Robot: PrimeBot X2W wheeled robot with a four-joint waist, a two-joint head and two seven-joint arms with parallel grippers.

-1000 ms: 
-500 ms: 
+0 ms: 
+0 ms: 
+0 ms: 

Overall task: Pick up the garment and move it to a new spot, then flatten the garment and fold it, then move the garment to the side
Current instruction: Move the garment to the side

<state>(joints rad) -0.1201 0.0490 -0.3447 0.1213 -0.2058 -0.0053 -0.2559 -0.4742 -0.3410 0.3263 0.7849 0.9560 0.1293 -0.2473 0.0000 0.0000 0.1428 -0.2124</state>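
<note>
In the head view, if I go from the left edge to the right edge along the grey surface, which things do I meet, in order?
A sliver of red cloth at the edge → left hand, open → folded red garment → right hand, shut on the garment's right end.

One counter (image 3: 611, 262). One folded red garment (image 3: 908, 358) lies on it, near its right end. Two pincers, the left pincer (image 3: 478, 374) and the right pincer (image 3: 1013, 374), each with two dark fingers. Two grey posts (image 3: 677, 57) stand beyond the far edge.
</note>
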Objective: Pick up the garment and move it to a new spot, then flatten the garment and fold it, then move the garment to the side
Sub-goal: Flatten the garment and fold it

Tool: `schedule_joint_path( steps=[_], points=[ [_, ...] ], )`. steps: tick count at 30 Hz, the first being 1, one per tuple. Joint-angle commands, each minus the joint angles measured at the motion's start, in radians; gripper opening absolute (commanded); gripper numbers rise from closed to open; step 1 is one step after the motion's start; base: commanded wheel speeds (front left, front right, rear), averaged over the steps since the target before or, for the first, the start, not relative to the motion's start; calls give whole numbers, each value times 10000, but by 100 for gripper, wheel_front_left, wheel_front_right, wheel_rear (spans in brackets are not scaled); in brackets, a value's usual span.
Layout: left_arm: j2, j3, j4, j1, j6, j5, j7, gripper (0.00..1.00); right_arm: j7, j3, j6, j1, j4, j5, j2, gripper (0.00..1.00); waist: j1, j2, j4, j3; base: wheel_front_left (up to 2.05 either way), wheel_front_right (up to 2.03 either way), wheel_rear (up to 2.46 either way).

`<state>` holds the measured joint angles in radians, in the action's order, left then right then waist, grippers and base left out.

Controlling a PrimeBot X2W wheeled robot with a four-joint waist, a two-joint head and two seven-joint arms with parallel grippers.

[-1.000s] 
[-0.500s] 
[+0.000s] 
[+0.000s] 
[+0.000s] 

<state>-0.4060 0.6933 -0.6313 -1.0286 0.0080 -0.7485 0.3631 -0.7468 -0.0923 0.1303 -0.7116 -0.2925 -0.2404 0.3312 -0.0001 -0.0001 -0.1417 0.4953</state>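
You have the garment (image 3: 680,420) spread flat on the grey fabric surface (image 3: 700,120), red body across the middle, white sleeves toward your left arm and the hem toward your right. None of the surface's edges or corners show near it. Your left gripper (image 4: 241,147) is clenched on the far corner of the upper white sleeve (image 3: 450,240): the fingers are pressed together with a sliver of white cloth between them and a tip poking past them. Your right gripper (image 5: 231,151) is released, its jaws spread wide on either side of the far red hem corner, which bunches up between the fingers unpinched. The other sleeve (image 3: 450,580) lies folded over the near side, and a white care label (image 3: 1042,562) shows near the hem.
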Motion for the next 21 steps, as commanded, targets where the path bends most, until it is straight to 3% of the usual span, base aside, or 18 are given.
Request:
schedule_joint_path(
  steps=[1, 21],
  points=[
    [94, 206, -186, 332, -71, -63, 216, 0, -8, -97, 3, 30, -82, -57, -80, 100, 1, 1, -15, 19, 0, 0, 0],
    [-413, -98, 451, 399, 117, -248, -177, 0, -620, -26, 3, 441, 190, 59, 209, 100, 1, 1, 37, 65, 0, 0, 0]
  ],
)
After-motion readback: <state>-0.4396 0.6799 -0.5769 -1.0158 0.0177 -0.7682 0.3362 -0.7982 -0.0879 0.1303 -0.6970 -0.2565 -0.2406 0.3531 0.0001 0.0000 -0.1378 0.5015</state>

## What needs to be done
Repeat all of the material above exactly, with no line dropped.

## Response to this task
Robot: PrimeBot X2W wheeled robot with a four-joint waist, a two-joint head and two seven-joint arms with parallel grippers.

-1000 ms: 
-500 ms: 
+0 ms: 
+0 ms: 
+0 ms: 

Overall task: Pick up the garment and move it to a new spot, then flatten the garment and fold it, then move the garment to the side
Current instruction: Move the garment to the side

<state>(joints rad) -0.1201 0.0490 -0.3447 0.1213 -0.2058 -0.0053 -0.2559 -0.4742 -0.3410 0.3263 0.7849 0.9560 0.1293 -0.2473 0.0000 0.0000 0.1428 -0.2124</state>
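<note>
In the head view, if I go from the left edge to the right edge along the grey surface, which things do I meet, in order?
A sliver of red cloth at the edge → left hand, open → folded red garment → right hand, shut on the garment's right end.

One counter (image 3: 611, 262). One folded red garment (image 3: 908, 358) lies on it, near its right end. Two pincers, the left pincer (image 3: 478, 374) and the right pincer (image 3: 1013, 374), each with two dark fingers. Two grey posts (image 3: 677, 57) stand beyond the far edge.
</note>
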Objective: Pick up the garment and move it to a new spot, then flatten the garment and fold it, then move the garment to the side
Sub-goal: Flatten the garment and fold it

Tool: `schedule_joint_path( steps=[_], points=[ [_, ...] ], )`. steps: tick count at 30 Hz, the first being 1, one per tuple. Joint-angle commands, each minus the joint angles measured at the motion's start, in radians; gripper opening absolute (commanded); gripper numbers rise from closed to open; step 1 is one step after the motion's start; base: commanded wheel speeds (front left, front right, rear), averaged over the steps since the target before or, for the first, the start, not relative to the motion's start; calls give whole numbers, each value times 10000, but by 100 for gripper, wheel_front_left, wheel_front_right, wheel_rear (spans in brackets are not scaled); in brackets, a value's usual span.
Layout: left_arm: j2, j3, j4, j1, j6, j5, j7, gripper (0.00..1.00); right_arm: j7, j3, j6, j1, j4, j5, j2, gripper (0.00..1.00); waist: j1, j2, j4, j3; base: wheel_front_left (up to 2.05 either way), wheel_front_right (up to 2.03 either way), wheel_rear (up to 2.46 either way).

`<state>` holds the measured joint angles in radians, in the action's order, left then right then waist, grippers and base left out.

Controlling a PrimeBot X2W wheeled robot with a four-joint waist, a two-joint head and two seven-joint arms with parallel grippers.

[-1.000s] 
[-0.500s] 
[+0.000s] 
[+0.000s] 
[+0.000s] 

<state>-0.4060 0.6933 -0.6313 -1.0286 0.0080 -0.7485 0.3631 -0.7468 -0.0923 0.1303 -0.7116 -0.2925 -0.2404 0.3312 -0.0001 -0.0001 -0.1417 0.4953</state>
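You have the garment (image 3: 680,420) spread flat on the grey fabric surface (image 3: 700,120), red body across the middle, white sleeves toward your left arm and the hem toward your right. None of the surface's edges or corners show near it. Your left gripper (image 4: 241,147) is clenched on the far corner of the upper white sleeve (image 3: 450,240): the fingers are pressed together with a sliver of white cloth between them and a tip poking past them. Your right gripper (image 5: 231,151) is released, its jaws spread wide on either side of the far red hem corner, which bunches up between the fingers unpinched. The other sleeve (image 3: 450,580) lies folded over the near side, and a white care label (image 3: 1042,562) shows near the hem.
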Motion for the next 21 steps, as commanded, targets where the path bends most, until it is straight to 3% of the usual span, base aside, or 18 are given.
Request:
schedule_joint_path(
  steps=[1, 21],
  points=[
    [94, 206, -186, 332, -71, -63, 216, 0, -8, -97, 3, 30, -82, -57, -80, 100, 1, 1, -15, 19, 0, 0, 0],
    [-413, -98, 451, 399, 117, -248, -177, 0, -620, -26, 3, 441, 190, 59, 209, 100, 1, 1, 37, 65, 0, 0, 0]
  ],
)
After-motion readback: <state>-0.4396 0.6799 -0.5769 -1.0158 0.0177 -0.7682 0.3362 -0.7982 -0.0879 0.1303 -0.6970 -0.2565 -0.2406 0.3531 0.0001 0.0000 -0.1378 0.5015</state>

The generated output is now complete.